High-energy physics now works on a similar industrial scale, with big machines at the centre. It doesn’t suffer the same lack of hypotheses as areas of biology, but arguably it can face the opposite problem: a consensus around a single idea, into which legions of workers burrow single-mindedly. Donald Glaser, the inventor of the bubble chamber, saw this happening in the immediate postwar period, once the Manhattan Project had provided the template:
“I knew that large accelerators were going to be built and they were going to make gobs of strange particles. But I didn’t want to join an army of people working at big machines.”

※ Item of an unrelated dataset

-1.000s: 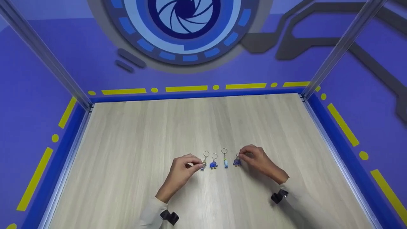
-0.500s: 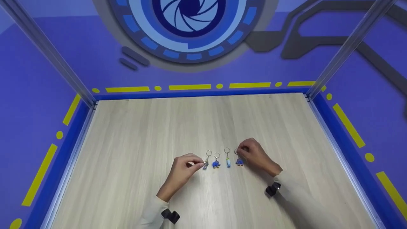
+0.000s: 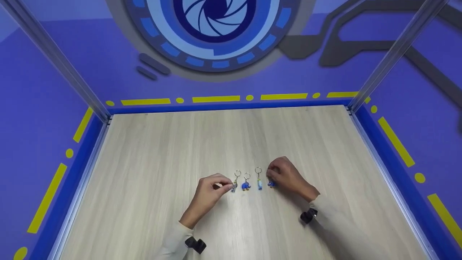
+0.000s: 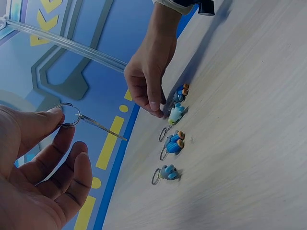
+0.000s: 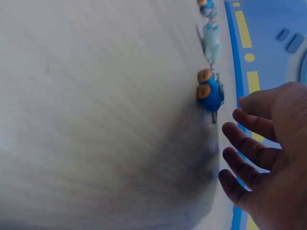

For Glaser the machines were taking over, and only by getting out of it did he devise his Nobel-prizewinning technique.

The challenge for the scientist, then, particularly in the era of Big Science, is to keep the instrument in its place. The best scientific kit comes from thinking about how to solve a problem. But once they become a part of the standard repertoire, or once they acquire a lumbering momentum of their own, instruments might not assist thinking but start to constrain it. As historians of science Albert van Helden and Thomas Hankins have said, “Because instruments determine what can be done, they also determine to some extent what can be thought.”